Copy the data exactly, line for line.

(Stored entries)
◇ ◇ ◇ ◇ ◇
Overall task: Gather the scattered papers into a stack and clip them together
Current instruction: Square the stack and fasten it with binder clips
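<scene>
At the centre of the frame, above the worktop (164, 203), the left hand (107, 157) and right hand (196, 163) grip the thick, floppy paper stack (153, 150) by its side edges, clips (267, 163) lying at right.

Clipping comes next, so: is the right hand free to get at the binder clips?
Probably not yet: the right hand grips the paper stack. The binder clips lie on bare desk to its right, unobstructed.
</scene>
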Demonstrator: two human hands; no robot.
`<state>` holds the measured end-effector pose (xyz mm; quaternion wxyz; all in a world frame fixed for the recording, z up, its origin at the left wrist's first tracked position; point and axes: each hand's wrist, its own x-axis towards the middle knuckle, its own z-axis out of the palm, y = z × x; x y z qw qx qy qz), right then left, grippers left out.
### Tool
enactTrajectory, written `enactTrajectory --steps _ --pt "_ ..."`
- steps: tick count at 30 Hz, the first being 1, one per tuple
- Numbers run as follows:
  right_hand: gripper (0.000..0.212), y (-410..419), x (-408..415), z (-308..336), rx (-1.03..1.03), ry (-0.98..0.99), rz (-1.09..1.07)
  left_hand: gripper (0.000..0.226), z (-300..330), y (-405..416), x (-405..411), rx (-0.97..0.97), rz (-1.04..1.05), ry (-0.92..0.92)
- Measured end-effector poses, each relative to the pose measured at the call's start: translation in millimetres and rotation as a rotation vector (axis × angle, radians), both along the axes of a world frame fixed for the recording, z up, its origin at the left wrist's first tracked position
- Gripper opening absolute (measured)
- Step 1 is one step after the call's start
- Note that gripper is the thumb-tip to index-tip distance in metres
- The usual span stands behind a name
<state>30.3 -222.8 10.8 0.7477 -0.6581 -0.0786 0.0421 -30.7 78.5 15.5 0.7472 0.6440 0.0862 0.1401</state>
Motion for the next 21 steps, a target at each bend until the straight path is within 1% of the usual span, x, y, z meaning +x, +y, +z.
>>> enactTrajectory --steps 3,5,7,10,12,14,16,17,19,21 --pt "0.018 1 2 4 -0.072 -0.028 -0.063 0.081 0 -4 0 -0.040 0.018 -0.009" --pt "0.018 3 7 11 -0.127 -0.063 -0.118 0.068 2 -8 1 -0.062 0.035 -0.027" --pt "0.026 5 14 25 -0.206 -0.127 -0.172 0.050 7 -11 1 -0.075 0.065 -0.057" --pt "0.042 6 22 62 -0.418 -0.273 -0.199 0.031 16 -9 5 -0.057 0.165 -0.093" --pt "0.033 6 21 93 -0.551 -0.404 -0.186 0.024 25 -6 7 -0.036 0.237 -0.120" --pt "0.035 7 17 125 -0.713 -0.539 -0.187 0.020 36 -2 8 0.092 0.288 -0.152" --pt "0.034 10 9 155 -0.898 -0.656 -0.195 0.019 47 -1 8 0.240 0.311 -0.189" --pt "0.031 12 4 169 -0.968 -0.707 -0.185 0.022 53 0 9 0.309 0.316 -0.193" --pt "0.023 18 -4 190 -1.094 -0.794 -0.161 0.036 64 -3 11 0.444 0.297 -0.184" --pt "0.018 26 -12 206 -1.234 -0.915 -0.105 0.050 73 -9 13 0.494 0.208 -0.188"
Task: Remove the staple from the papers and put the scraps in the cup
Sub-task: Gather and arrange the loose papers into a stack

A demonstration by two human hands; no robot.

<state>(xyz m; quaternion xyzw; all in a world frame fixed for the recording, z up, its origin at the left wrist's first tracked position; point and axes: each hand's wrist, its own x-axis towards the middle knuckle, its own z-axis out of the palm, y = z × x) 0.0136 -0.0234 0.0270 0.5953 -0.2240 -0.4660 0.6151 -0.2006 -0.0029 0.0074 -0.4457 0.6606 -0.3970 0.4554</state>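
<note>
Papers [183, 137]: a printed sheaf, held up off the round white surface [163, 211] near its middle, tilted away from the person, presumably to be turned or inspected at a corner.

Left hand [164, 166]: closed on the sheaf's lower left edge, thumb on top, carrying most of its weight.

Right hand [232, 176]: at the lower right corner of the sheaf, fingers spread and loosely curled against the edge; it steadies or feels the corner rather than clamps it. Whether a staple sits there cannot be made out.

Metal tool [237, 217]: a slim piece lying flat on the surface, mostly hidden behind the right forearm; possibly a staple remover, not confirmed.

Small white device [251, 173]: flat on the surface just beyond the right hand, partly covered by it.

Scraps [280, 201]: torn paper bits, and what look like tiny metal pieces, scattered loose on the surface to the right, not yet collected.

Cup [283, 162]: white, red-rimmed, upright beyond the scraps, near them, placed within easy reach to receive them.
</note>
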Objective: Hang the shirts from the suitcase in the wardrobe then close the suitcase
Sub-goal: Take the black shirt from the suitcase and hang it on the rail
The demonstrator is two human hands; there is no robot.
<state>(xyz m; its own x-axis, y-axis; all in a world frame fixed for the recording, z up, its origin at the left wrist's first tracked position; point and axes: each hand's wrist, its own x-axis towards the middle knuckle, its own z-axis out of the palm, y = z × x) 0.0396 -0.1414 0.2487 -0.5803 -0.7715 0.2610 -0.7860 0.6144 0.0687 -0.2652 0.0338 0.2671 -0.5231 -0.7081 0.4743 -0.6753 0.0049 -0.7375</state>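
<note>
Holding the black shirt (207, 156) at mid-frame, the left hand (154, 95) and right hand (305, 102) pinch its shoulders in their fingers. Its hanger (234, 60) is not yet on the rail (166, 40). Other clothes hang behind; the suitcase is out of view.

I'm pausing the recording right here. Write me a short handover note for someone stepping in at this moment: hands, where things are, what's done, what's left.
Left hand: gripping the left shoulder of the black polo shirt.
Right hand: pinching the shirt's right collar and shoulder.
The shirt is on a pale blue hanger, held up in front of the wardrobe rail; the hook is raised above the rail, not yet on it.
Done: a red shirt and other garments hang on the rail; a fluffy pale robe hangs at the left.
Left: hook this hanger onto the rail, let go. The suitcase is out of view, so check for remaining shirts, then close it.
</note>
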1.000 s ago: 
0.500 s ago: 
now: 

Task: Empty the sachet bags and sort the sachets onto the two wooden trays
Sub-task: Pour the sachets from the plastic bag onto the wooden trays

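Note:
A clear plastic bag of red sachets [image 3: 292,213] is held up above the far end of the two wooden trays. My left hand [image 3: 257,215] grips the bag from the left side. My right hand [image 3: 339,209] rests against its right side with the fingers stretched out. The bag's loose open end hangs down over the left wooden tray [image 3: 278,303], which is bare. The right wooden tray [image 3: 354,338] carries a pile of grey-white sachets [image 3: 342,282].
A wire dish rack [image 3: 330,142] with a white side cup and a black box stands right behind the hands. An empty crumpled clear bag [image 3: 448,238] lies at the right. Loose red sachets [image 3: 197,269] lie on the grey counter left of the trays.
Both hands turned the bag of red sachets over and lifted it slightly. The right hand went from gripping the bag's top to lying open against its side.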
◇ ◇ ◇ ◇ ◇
### ANSWER TO THE PROBLEM:
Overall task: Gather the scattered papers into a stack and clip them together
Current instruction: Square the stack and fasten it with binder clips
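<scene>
At the centre of the frame, above the worktop (164, 203), the left hand (107, 157) and right hand (196, 163) grip the thick, floppy paper stack (153, 150) by its side edges, clips (267, 163) lying at right.

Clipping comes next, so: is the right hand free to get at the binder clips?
Probably not yet: the right hand grips the paper stack. The binder clips lie on bare desk to its right, unobstructed.
</scene>
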Demonstrator: two human hands; no robot.
`<state>` holds the measured end-effector pose (xyz mm; quaternion wxyz; all in a world frame fixed for the recording, z up, its origin at the left wrist's first tracked position; point and axes: each hand's wrist, its own x-axis towards the middle knuckle, its own z-axis out of the palm, y = z × x; x y z qw qx qy qz), right then left, grippers left out.
### Tool
enactTrajectory, written `enactTrajectory --steps _ --pt "_ ..."`
- steps: tick count at 30 Hz, the first being 1, one per tuple
- Numbers run as follows:
  right_hand: gripper (0.000..0.212), y (-410..419), x (-408..415), z (-308..336), rx (-1.03..1.03), ry (-0.98..0.99), rz (-1.09..1.07)
  left_hand: gripper (0.000..0.226), z (-300..330), y (-405..416), x (-405..411), rx (-0.97..0.97), rz (-1.04..1.05), ry (-0.92..0.92)
- Measured end-effector poses, each relative to the pose measured at the call's start: translation in millimetres and rotation as a rotation vector (axis × angle, radians), both along the axes of a world frame fixed for the recording, z up, its origin at the left wrist's first tracked position
- Gripper opening absolute (measured)
- Step 1 is one step after the call's start
- Note that gripper is the thumb-tip to index-tip distance in metres
- The usual span stands behind a name
<state>30.3 -222.8 10.8 0.7477 -0.6581 -0.0786 0.0421 -30.7 78.5 15.5 0.7472 0.6440 0.0862 0.1401</state>
Motion for the next 21 steps, a target at each bend until the straight path is within 1% of the usual span, x, y, z meaning +x, +y, +z.
>>> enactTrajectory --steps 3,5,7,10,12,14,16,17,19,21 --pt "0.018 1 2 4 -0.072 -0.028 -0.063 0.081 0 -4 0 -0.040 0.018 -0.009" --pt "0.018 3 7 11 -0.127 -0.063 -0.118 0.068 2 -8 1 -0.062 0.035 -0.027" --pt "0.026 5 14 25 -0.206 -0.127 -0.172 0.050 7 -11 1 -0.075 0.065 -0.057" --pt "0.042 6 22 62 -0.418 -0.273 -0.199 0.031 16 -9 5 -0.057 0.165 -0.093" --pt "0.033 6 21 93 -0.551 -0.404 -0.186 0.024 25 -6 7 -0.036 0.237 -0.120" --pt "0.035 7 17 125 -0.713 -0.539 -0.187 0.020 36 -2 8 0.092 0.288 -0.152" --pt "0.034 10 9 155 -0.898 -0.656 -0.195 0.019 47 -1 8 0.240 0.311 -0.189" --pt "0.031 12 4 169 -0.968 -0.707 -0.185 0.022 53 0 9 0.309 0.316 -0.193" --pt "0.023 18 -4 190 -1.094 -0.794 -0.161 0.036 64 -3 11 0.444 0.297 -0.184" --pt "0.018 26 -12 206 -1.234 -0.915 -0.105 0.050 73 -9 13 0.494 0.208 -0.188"
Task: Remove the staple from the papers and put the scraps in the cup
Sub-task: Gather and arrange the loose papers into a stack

A demonstration by two human hands; no robot.

<state>(xyz m; quaternion xyzw; all in a world frame fixed for the recording, z up, its origin at the left wrist's first tracked position; point and axes: each hand's wrist, its own x-axis towards the middle knuckle, its own z-axis out of the palm, y = z × x) 0.0136 -0.0234 0.0270 0.5953 -0.2240 -0.4660 0.6151 -0.2006 -0.0029 0.0074 -0.4457 0.6606 -0.3970 0.4554</state>
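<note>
Papers [183, 137]: a printed sheaf, held up off the round white surface [163, 211] near its middle, tilted away from the person, presumably to be turned or inspected at a corner.

Left hand [164, 166]: closed on the sheaf's lower left edge, thumb on top, carrying most of its weight.

Right hand [232, 176]: at the lower right corner of the sheaf, fingers spread and loosely curled against the edge; it steadies or feels the corner rather than clamps it. Whether a staple sits there cannot be made out.

Metal tool [237, 217]: a slim piece lying flat on the surface, mostly hidden behind the right forearm; possibly a staple remover, not confirmed.

Small white device [251, 173]: flat on the surface just beyond the right hand, partly covered by it.

Scraps [280, 201]: torn paper bits, and what look like tiny metal pieces, scattered loose on the surface to the right, not yet collected.

Cup [283, 162]: white, red-rimmed, upright beyond the scraps, near them, placed within easy reach to receive them.
</note>
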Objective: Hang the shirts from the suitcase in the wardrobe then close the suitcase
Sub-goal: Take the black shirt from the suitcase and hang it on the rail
The demonstrator is two human hands; there is no robot.
<state>(xyz m; its own x-axis, y-axis; all in a world frame fixed for the recording, z up, its origin at the left wrist's first tracked position; point and axes: each hand's wrist, its own x-axis towards the middle knuckle, its own z-axis out of the palm, y = z × x) 0.0396 -0.1414 0.2487 -0.5803 -0.7715 0.2610 -0.7860 0.6144 0.0687 -0.2652 0.0338 0.2671 -0.5231 -0.7081 0.4743 -0.6753 0.0049 -0.7375</state>
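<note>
Holding the black shirt (207, 156) at mid-frame, the left hand (154, 95) and right hand (305, 102) pinch its shoulders in their fingers. Its hanger (234, 60) is not yet on the rail (166, 40). Other clothes hang behind; the suitcase is out of view.

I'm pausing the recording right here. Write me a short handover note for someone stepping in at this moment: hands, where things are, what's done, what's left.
Left hand: gripping the left shoulder of the black polo shirt.
Right hand: pinching the shirt's right collar and shoulder.
The shirt is on a pale blue hanger, held up in front of the wardrobe rail; the hook is raised above the rail, not yet on it.
Done: a red shirt and other garments hang on the rail; a fluffy pale robe hangs at the left.
Left: hook this hanger onto the rail, let go. The suitcase is out of view, so check for remaining shirts, then close it.
</note>
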1.000 s ago: 
0.500 s ago: 
now: 

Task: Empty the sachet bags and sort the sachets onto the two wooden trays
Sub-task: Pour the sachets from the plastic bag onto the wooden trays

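Note:
A clear plastic bag of red sachets [image 3: 292,213] is held up above the far end of the two wooden trays. My left hand [image 3: 257,215] grips the bag from the left side. My right hand [image 3: 339,209] rests against its right side with the fingers stretched out. The bag's loose open end hangs down over the left wooden tray [image 3: 278,303], which is bare. The right wooden tray [image 3: 354,338] carries a pile of grey-white sachets [image 3: 342,282].
A wire dish rack [image 3: 330,142] with a white side cup and a black box stands right behind the hands. An empty crumpled clear bag [image 3: 448,238] lies at the right. Loose red sachets [image 3: 197,269] lie on the grey counter left of the trays.
Both hands turned the bag of red sachets over and lifted it slightly. The right hand went from gripping the bag's top to lying open against its side.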

With this, the answer is done.